[Task item] Your task is to reproduce, exactly and only, the lines running from the line containing "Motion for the" to the end of the data below, both included.

[Recorded information]
Segment Open

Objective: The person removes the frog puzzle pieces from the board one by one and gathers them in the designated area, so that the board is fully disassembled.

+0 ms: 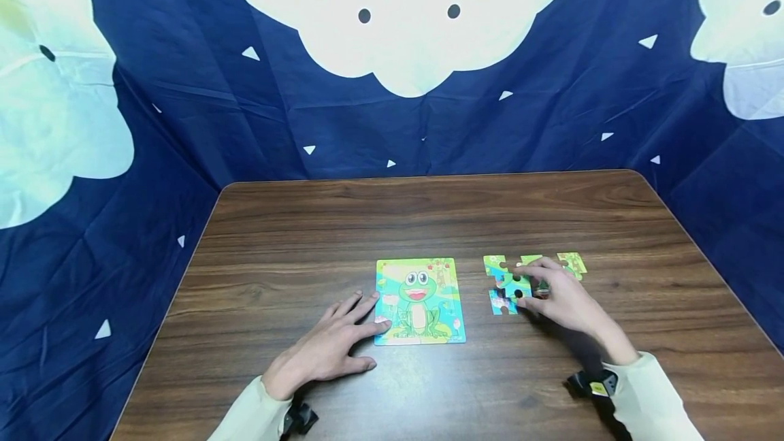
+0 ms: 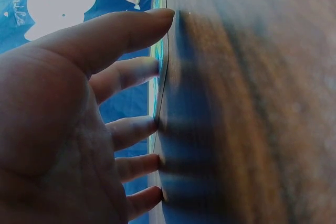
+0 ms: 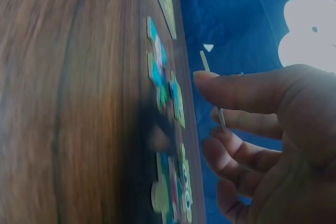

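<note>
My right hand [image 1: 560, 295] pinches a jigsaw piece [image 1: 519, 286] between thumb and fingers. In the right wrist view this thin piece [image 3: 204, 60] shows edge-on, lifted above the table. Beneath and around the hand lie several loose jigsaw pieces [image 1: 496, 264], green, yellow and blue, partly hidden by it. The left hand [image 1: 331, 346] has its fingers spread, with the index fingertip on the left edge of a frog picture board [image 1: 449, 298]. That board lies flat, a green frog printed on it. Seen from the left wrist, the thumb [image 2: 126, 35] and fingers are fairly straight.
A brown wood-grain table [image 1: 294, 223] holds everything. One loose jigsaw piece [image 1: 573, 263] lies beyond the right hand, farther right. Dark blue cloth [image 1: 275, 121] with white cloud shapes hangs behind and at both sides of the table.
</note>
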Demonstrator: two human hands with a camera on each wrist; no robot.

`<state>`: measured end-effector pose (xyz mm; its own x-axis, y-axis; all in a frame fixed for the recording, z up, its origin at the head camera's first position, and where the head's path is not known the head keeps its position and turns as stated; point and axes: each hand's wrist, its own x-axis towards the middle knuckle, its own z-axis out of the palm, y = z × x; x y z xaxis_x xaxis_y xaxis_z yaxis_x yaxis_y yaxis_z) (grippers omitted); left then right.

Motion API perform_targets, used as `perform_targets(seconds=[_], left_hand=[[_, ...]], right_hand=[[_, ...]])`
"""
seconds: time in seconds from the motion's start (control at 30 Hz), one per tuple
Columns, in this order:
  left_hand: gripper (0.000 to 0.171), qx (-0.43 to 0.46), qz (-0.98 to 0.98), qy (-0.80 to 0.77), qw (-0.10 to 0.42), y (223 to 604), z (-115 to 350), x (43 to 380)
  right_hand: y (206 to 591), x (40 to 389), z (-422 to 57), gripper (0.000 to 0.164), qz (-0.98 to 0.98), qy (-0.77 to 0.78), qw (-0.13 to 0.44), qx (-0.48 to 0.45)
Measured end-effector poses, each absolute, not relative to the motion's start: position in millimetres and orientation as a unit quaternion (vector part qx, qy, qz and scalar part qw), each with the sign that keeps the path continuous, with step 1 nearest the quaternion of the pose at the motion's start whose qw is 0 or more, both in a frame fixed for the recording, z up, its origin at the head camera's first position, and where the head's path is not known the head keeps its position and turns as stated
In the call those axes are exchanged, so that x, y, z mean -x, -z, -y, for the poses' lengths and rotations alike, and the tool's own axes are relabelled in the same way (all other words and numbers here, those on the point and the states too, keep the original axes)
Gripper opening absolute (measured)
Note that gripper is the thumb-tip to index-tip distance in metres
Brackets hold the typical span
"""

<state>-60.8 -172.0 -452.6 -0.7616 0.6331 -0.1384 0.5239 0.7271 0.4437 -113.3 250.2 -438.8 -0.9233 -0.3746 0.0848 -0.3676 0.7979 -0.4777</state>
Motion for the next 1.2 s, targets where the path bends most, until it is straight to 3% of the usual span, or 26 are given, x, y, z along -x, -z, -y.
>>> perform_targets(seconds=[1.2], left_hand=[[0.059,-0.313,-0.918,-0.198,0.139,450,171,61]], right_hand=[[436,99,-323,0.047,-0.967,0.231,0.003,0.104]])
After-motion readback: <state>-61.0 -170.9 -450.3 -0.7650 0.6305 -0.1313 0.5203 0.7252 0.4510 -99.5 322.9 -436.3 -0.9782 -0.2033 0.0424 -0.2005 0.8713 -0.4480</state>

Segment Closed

[Response for this exercise]
Motion for the next 1.2 s, targets where the path bends most, until it is straight to 3% of the usual span, or 26 are given, x, y, z along -x, -z, -y.
>>> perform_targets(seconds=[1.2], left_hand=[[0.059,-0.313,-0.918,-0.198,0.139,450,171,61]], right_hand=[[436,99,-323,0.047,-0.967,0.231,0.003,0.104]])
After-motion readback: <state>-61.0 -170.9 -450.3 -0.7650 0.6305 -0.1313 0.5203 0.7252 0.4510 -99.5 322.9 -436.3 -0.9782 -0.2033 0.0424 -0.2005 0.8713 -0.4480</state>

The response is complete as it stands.